🤖 AI Summary
Existing surgical instrument segmentation methods treat instance-level instrument segmentation (IIS) and part-level semantic segmentation (PSS) as disjoint tasks, neglecting their structural interdependencies and thus failing to achieve unified part-aware instance segmentation (PIS). To address this, we propose SurgPIS—the first PIS model specifically designed for surgical instruments. SurgPIS introduces part-specific queries and explicitly models the hierarchical relationship between instrument instances and their constituent parts. Built upon a Transformer-based mask classification architecture, it employs a weakly supervised learning strategy that jointly leverages separate instance-level and part-level annotations. Optimization is achieved via a composite objective comprising prediction-aggregation loss and student–teacher consistency constraints. Extensive experiments on multiple benchmarks demonstrate that SurgPIS consistently outperforms prior approaches across all four related tasks: PIS, IIS, PSS, and instrument semantic segmentation—achieving state-of-the-art performance in each.
📝 Abstract
Consistent surgical instrument segmentation is critical for automation in robot-assisted surgery. Yet, existing methods only treat instrument-level instance segmentation (IIS) or part-level semantic segmentation (PSS) separately, without interaction between these tasks. In this work, we formulate a surgical tool segmentation as a unified part-aware instance segmentation (PIS) problem and introduce SurgPIS, the first PIS model for surgical instruments. Our method adopts a transformer-based mask classification approach and introduces part-specific queries derived from instrument-level object queries, explicitly linking parts to their parent instrument instances.
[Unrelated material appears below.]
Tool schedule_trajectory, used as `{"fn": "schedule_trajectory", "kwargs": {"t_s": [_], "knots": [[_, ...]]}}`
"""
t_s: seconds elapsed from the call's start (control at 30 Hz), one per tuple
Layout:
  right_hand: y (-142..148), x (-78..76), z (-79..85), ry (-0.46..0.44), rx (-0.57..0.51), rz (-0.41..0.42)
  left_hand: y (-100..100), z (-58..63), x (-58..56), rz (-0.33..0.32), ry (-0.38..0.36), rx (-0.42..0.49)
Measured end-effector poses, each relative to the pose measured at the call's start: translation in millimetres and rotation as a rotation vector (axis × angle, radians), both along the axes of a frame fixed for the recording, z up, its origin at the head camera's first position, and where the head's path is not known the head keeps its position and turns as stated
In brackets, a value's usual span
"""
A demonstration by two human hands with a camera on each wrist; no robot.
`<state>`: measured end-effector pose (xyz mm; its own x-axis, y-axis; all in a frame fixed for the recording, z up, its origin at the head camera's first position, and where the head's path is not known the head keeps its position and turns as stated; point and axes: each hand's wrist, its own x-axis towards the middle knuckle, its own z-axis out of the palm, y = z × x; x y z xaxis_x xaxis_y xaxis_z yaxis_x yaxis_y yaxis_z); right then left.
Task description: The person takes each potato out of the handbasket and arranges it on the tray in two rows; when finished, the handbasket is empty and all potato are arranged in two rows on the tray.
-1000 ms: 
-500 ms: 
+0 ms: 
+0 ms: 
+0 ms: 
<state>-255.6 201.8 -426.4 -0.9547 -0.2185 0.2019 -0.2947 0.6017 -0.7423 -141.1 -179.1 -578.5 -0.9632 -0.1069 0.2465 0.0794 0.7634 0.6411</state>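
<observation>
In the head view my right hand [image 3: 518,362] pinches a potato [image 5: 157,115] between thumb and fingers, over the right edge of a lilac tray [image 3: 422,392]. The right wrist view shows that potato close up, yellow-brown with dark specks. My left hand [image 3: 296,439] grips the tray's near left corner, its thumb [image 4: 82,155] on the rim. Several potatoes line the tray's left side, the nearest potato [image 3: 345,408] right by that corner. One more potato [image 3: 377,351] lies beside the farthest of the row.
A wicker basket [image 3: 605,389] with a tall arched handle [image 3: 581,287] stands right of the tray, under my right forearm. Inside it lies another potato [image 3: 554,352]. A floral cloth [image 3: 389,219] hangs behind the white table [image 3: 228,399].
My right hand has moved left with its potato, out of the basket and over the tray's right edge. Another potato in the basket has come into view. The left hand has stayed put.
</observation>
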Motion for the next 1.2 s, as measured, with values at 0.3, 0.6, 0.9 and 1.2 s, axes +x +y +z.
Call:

In order to address the lack of large-scale datasets with both instance- and part-level labels, we propose a weakly-supervised learning strategy for SurgPIS to learn from disjoint datasets labelled for either IIS or PSS purposes. During training, we aggregate our PIS predictions into IIS or PSS masks, thereby allowing us to compute a loss against partially labelled datasets. A student-teacher approach is developed to maintain prediction consistency for missing PIS information in the partially labelled data, e.g., parts of the IIS labelled data. Extensive experiments across multiple datasets validate the effectiveness of SurgPIS, achieving state-of-the-art performance in PIS as well as IIS, PSS, and instrument-level semantic segmentation.